● **PROMPT**
Every line of the data below is to be given again as it appears, with the images removed.

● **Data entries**

>>>

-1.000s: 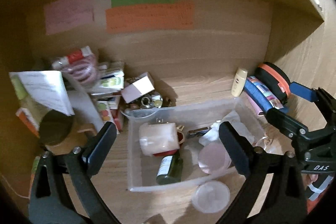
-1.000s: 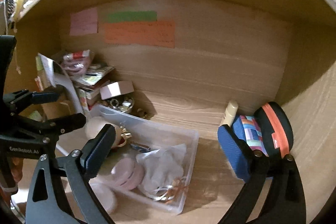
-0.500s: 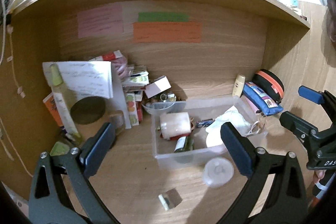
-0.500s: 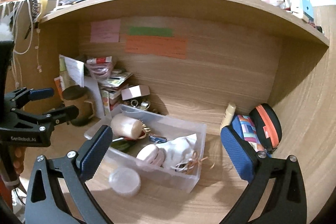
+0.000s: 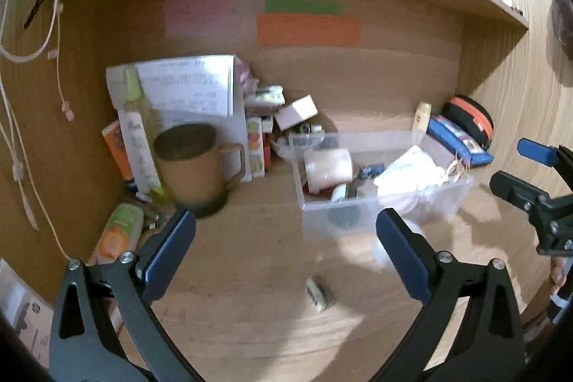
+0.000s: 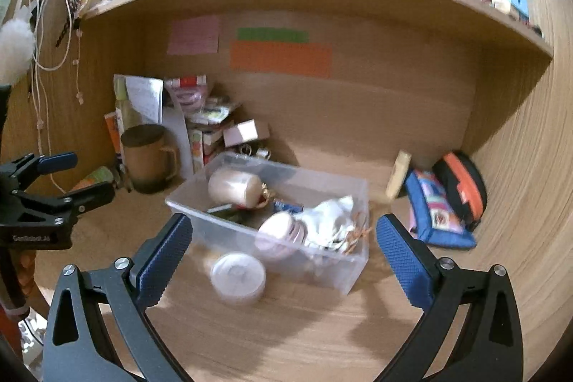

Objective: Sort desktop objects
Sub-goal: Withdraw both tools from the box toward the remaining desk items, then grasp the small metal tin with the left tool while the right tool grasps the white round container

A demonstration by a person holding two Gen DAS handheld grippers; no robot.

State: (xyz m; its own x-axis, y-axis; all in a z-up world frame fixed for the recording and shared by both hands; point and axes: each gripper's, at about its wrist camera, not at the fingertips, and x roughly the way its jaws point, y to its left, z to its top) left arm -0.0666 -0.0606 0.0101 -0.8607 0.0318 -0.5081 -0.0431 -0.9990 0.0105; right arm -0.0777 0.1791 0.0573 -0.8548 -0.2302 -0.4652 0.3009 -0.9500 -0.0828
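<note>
Clear bin (image 6: 352, 265) lies lengthwise left-to-right; both grippers (image 5: 284, 240) (image 6: 283, 247) gape wide, empty.

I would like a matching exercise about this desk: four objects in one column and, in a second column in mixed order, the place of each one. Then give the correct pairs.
Objects
1. brown mug
2. white round lid
3. orange-and-black case
4. white cloth

Places
A. inside the clear plastic bin
B. in the far right corner of the desk
C. on the desk, just in front of the bin
D. left of the bin, beside the stack of boxes and papers

Pairs: 1-D, 2-C, 3-B, 4-A
</note>
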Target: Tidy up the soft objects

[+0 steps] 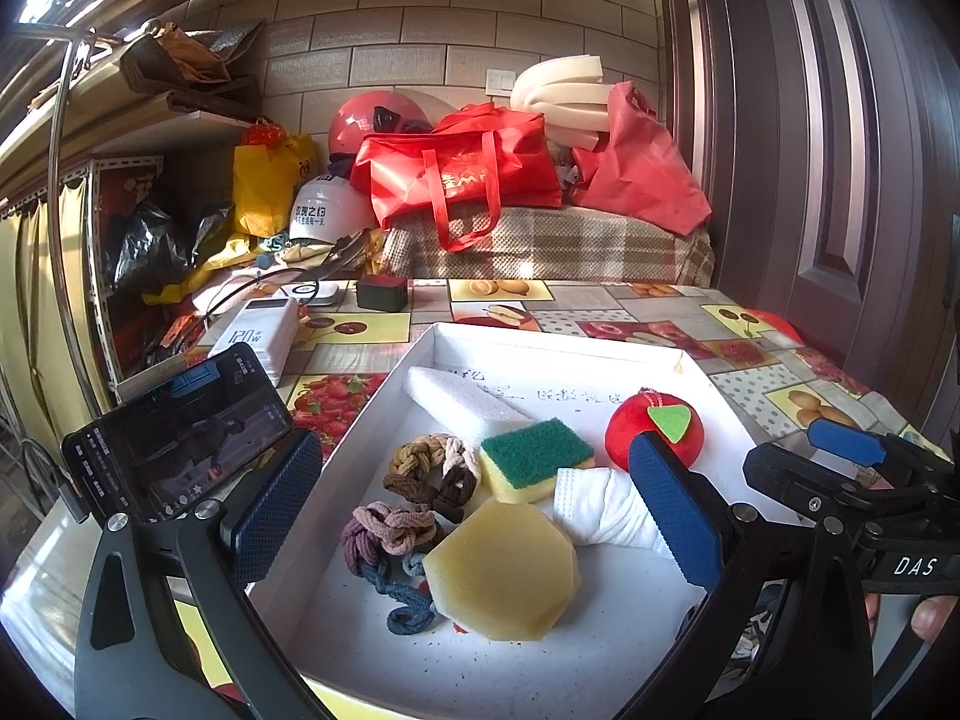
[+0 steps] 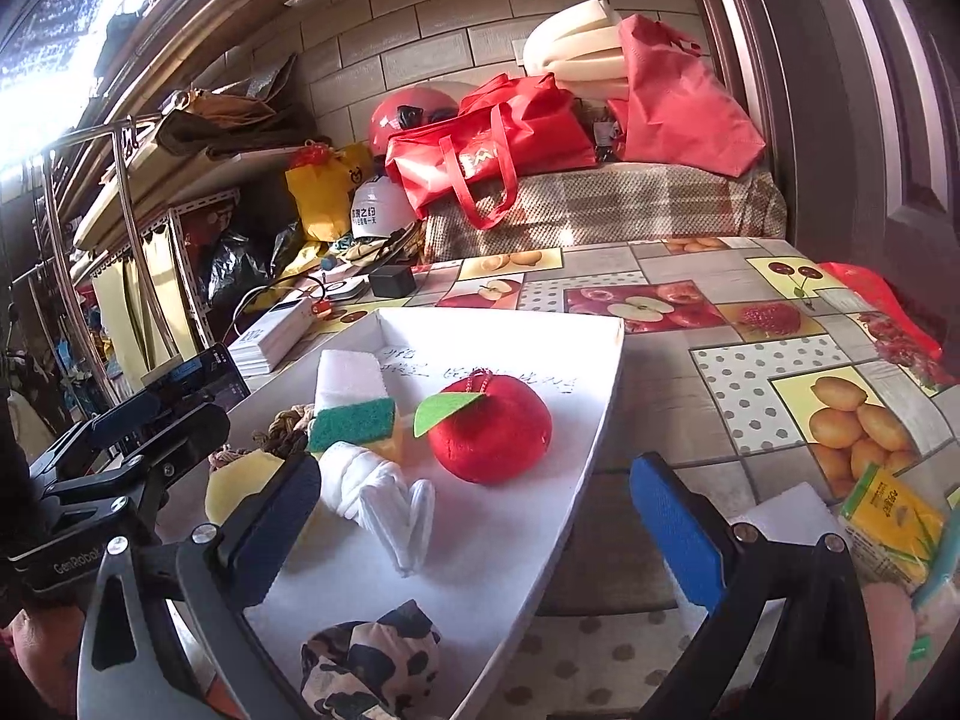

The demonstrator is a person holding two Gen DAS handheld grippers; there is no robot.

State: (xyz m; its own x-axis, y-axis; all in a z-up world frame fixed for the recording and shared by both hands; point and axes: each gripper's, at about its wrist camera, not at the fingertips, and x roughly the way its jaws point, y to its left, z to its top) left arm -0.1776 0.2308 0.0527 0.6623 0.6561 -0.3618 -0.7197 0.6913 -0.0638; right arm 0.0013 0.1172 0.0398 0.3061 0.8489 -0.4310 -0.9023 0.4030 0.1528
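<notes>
Both grippers, left and right, were held apart, empty, over one white tray containing one red plush apple, two sponges, and three knotted cords.

The white tray is crowded at its middle, while its near end lies bare.

We see strong daylight entering from the upper left, blown out to pure white in the right wrist view. It falls warm across the white tray, whose floor glares brightly, and the objects cast soft shadows rightward. Fisheye distortion bends the brick wall and door; corners go black. Centres stay sharp, edges soften.
</notes>
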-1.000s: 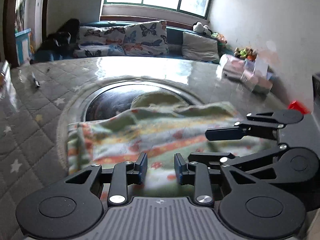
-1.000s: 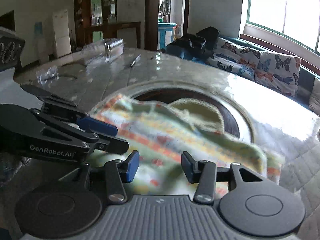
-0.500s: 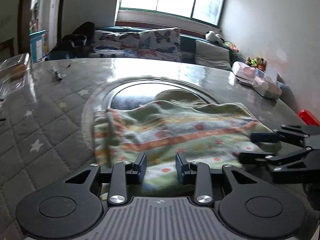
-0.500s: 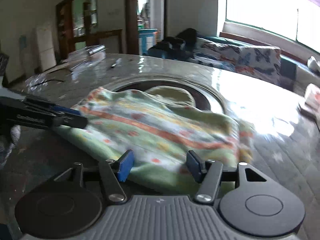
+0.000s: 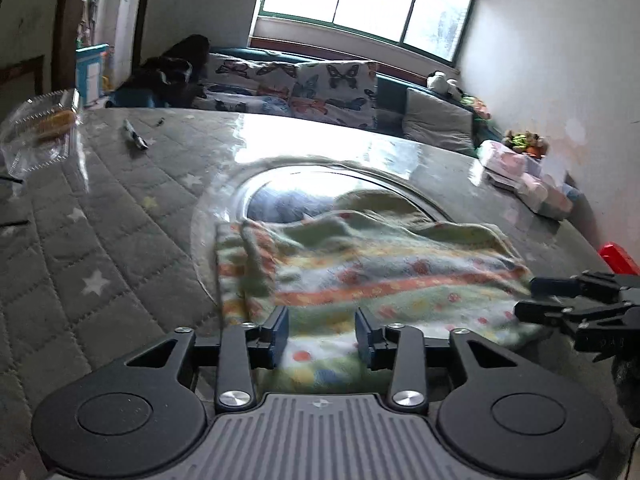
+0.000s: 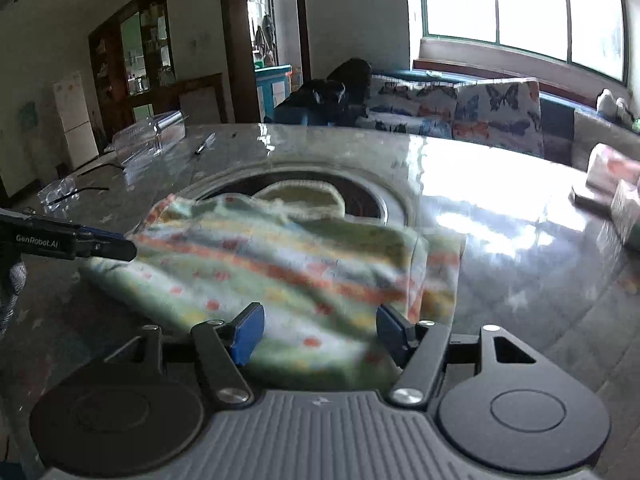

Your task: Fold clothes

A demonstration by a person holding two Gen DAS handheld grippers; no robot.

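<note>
- since a second ago both hand-held grippers have drawn apart from each other, and the garment that lay bunched between them now lies spread wider on the tabletop.
- left side of the left wrist view: a clear plastic container and a small dark pen-like object rest on the quilted, star-printed cover, well apart from the cloth.
- left hand-held gripper: its jaws are opening, released; the near edge of the cloth lies below and between the blue pads, which do not press on it.
- middle: the striped garment, green with orange bands and dots, lies folded over, partly across the dark round inset in the tabletop; its far edge is rumpled.
- right hand-held gripper: jaws stand wide and released, with the cloth's near right corner below them, not pinched.
- right edge of the left wrist view: stacked pale boxes sit by the wall, and a red object is partly visible.
- far behind: a sofa with butterfly cushions under the window.
</note>
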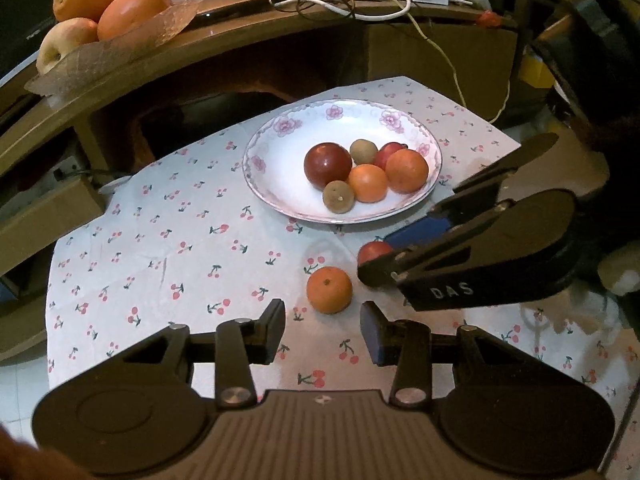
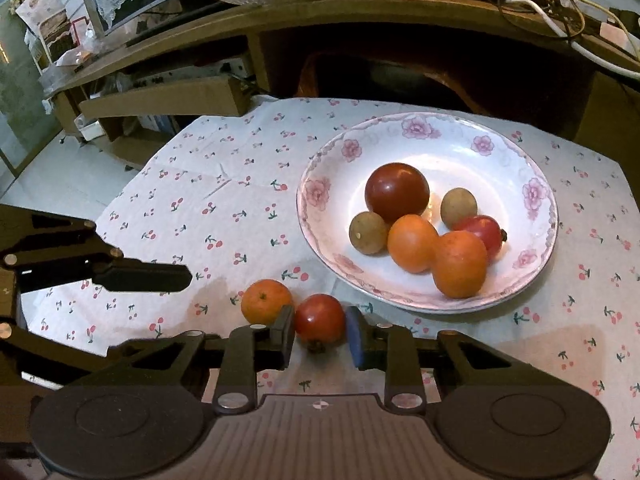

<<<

● **ANSWER TO THIS PROBLEM**
-1.000s: 
-1.000s: 
-0.500s: 
-0.500s: 
+0.000s: 
+0.000s: 

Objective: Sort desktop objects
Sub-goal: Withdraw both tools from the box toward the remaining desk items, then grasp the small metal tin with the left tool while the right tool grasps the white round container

A demonstration by a person holding two Gen DAS handheld grippers; no robot.

State: (xyz m; its own x-axis, y-axis; all in a z-up world frame fixed for the recording and shared by both hands; point and axes: each gripper's, at about its wrist camera, not at the fingertips, and x roughly the way its jaws point, y to its left, z to its top) left arm -0.0666 -0.0606 0.0101 -0.8607 0.0318 -0.5081 -0.0431 -0.9990 0.0105; right arm -0.0777 0.1791 0.0573 -0.8548 -0.2302 -0.4652 0.3009 -0.9500 -0.0828
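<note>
Clear bin (image 6: 352, 265) lies lengthwise left-to-right; both grippers (image 5: 284, 240) (image 6: 283, 247) gape wide, empty.

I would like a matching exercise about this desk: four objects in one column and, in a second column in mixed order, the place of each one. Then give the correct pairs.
Objects
1. brown mug
2. white round lid
3. orange-and-black case
4. white cloth

Places
A. inside the clear plastic bin
B. in the far right corner of the desk
C. on the desk, just in front of the bin
D. left of the bin, beside the stack of boxes and papers

Pairs: 1-D, 2-C, 3-B, 4-A
</note>
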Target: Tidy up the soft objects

[+0 steps] 
[+0 steps] 

The demonstrator is a person holding two Gen DAS handheld grippers; there is no robot.

State: (xyz m; its own x-axis, y-axis; all in a z-up world frame fixed for the recording and shared by both hands; point and axes: each gripper's, at about its wrist camera, not at the fingertips, and x roughly the way its jaws point, y to its left, z to its top) left arm -0.1776 0.2308 0.0527 0.6623 0.6561 -0.3618 -0.7197 0.6913 -0.0638; right arm 0.0013 0.1172 0.0398 0.3061 0.8489 -0.4310 -0.9023 0.4030 0.1528
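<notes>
Both grippers, left and right, were held apart, empty, over one white tray containing one red plush apple, two sponges, and three knotted cords.

The white tray is crowded at its middle, while its near end lies bare.

We see strong daylight entering from the upper left, blown out to pure white in the right wrist view. It falls warm across the white tray, whose floor glares brightly, and the objects cast soft shadows rightward. Fisheye distortion bends the brick wall and door; corners go black. Centres stay sharp, edges soften.
</notes>
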-1.000s: 
-1.000s: 
-0.500s: 
-0.500s: 
+0.000s: 
+0.000s: 

Your task: Fold clothes

A demonstration by a person holding two Gen DAS handheld grippers; no robot.

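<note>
- since a second ago both hand-held grippers have drawn apart from each other, and the garment that lay bunched between them now lies spread wider on the tabletop.
- left side of the left wrist view: a clear plastic container and a small dark pen-like object rest on the quilted, star-printed cover, well apart from the cloth.
- left hand-held gripper: its jaws are opening, released; the near edge of the cloth lies below and between the blue pads, which do not press on it.
- middle: the striped garment, green with orange bands and dots, lies folded over, partly across the dark round inset in the tabletop; its far edge is rumpled.
- right hand-held gripper: jaws stand wide and released, with the cloth's near right corner below them, not pinched.
- right edge of the left wrist view: stacked pale boxes sit by the wall, and a red object is partly visible.
- far behind: a sofa with butterfly cushions under the window.
</note>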

That is the complete output.